Menurut christian sebenarnya keinginan negara cukup sederhana dengan keberadaan masyarakat didalam Kawasan hutan dengan luas maksimal 5 Ha, masyarakat dipersilahkan mengurus akses legal ( Izin ) dan negara mendapatkan kewajiban melalui PSDH ( Provisi Sumber Daya Hutan ) dan dibayarkanewat skema PNBP ( Penerimaan Negara Bukan Pajak ). Terbukti didalam Satgas PKH kementrian keuangan dilibatkan.
Christian juga mengajak para penggiat agraria untuk mengajarkan rakyat dengan benar tentang penyelesaian atau tata cara mendapatkan akses legal bagi masyarakat, contoh :
di dalam kawasan HPK mari ajak masyrakat mengusulkan untuk dilepaskan.
Dikawasan hutan produksi, gunakan skema yang menguntungkan rakyat yaitu PPTKH atau PS, begitu juga diTahura dan Taman Nasional.
Jangan rakyat dimimpi – mimpikan Tora didalam Taman nasional karena tidak ada regulasinya.
Pemerintah sebenarnya telah mengeluarkan regulasi didalam kawasan hutan melalui kementerian terkait jauh sebelum ada Satgas.
Saat ini tinggal rakyat yang memilih, mengurus akses legal yang memungkinkan mereka dapat mengelola tanah tersebut.
Adapaun beberapa aturannya antara lain yaitu :
1. PERPES 62 TAHUN 2023 tentang percepatan Reforma Agraria
2. PP 23 Tahun 2021 tentang penyelenggaraan kehutanan.
3. PP 24 tahun 2021 tentang Tata Cara Pengenaan Sanksi Administratif dan Tata Cara Penerimaan Negara Bukan Pajak (PNBP) yang berasal dari denda administratif di bidang kehutanan.
Diwilayah Hutan Produksi, Hutan lindung
1.Permenlhk no 9 Tahun 2021.
Diwilayah izin konsesi Perizinan berusaha pemanfaatan Hutan ( PBPH ) dan wilayah Taman Nasional pemerintah juga telah mengeluarkan aturan yaitu :
1. Peraturan Menteri Lingkungan Hidup dan Kehutanan No 285 Tahun 2024 tentang kemitraan konsesi hutan dan pembinaan dalam entitas perizinan berusaha pemanfatan hutan.
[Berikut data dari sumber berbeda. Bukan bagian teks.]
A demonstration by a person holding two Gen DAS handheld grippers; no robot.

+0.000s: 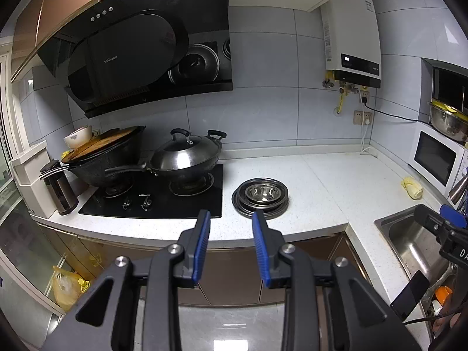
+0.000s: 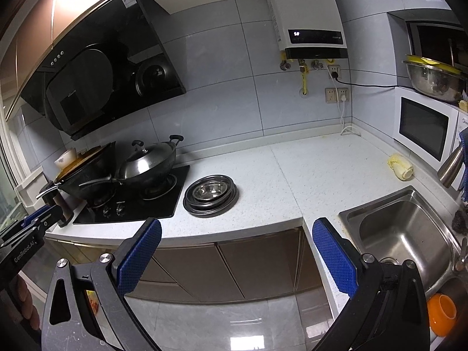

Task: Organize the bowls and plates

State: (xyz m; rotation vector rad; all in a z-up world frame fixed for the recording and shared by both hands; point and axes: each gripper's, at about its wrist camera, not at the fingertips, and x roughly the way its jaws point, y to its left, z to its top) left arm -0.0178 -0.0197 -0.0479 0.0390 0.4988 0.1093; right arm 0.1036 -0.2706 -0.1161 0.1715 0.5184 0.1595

2. Peraturan Menteri Lingkungan Hidup dan Kehutanan No 14 Tahun 2023 tentang Penyelesaian Usaha dan/atau Kegiatan Terbangun di Kawasan Suaka Alam, Kawasan Pelestarian Alam, dan Taman Buru.
Memang didalam pasal 33 UUD 1945 juga sudah dijelaskan bahwa Tanah, Air dan segala kandungannya dikuasai negara untuk kesejahtraan rakyat.
Namun disektor kehutanan harini masih dinikmati oleh segelintir orang mengatasnamakan rakyat.
Mari kita mencari solusi dengan mengurus akses legal ditengah – tengah aturan yang telah dikeluarkan bukan menyesatkan seakan – akan negara menggusur rakyat, kita harus berdiri ditengah – tengah petani kecil agar ada kepastian dan kenyamanan menanam dan berproduksi bagi kaum Tani.